Directions for this task: The output should be every line below that includes the word "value".

========================================================================

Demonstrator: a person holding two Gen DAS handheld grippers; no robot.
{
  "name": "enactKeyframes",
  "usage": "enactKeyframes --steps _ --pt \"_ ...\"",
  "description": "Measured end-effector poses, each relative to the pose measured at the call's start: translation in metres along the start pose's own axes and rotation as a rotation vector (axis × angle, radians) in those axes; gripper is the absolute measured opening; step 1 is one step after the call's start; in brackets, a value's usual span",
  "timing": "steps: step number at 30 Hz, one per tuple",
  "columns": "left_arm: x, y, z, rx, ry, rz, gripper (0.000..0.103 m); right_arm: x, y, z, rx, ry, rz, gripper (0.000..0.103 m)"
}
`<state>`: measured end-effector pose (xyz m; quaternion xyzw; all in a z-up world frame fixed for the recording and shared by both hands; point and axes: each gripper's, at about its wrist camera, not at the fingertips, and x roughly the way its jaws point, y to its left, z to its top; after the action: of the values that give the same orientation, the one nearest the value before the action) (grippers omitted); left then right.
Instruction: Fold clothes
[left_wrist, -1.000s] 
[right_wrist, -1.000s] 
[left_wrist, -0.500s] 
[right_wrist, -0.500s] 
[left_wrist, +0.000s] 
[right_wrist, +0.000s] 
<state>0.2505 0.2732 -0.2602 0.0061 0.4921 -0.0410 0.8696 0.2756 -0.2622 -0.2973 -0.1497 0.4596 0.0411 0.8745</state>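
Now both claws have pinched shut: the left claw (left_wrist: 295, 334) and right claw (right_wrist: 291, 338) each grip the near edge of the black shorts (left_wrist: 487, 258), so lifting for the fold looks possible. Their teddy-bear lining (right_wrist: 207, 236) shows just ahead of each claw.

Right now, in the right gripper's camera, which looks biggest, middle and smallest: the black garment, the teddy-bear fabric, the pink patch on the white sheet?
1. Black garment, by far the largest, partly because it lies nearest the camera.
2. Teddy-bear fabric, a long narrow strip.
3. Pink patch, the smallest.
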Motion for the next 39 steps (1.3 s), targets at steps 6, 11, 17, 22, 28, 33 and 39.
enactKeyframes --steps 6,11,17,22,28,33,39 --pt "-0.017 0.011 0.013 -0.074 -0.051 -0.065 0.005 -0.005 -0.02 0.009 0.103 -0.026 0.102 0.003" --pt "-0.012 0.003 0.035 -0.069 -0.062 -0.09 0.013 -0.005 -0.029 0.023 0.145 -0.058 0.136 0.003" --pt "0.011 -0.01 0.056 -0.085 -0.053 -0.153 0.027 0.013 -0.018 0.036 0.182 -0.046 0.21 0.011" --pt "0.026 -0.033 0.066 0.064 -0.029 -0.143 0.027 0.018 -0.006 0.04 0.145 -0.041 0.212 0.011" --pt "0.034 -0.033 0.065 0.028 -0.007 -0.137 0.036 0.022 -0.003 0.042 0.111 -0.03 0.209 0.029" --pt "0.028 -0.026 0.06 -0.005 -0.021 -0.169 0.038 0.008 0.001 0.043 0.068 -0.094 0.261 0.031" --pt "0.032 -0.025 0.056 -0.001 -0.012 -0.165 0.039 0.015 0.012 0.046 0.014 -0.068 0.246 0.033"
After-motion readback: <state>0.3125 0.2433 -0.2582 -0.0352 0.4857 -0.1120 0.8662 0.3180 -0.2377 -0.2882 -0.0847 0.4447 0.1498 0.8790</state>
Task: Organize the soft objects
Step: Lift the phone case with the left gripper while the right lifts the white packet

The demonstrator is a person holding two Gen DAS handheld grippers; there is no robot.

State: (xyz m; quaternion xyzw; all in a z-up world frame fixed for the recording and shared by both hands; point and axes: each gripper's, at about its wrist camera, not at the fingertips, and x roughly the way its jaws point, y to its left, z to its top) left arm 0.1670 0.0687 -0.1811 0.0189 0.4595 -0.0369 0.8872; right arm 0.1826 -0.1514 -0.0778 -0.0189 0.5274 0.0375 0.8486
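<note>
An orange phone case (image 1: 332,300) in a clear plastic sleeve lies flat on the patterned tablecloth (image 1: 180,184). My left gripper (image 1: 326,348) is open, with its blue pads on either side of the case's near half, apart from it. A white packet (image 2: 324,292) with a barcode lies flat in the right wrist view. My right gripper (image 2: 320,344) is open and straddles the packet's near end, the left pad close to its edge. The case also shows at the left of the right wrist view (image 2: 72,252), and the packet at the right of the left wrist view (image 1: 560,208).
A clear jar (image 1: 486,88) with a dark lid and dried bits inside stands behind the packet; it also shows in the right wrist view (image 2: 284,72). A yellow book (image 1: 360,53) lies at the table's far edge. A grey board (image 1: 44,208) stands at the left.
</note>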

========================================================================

Result:
  "description": "Measured end-effector poses, each relative to the pose measured at the call's start: translation in metres along the start pose's own axes and rotation as a rotation vector (axis × angle, radians) in those axes; gripper is the absolute measured opening; step 1 is one step after the call's start; in brackets, a value's usual span",
`<state>`: measured end-effector pose (xyz m; quaternion xyzw; all in a z-up world frame fixed for the recording and shared by both hands; point and axes: each gripper's, at about its wrist camera, not at the fingertips, and x roughly the way its jaws point, y to its left, z to its top; after the action: of the values that give the same orientation, the one nearest the value before the action) (grippers omitted); left then right.

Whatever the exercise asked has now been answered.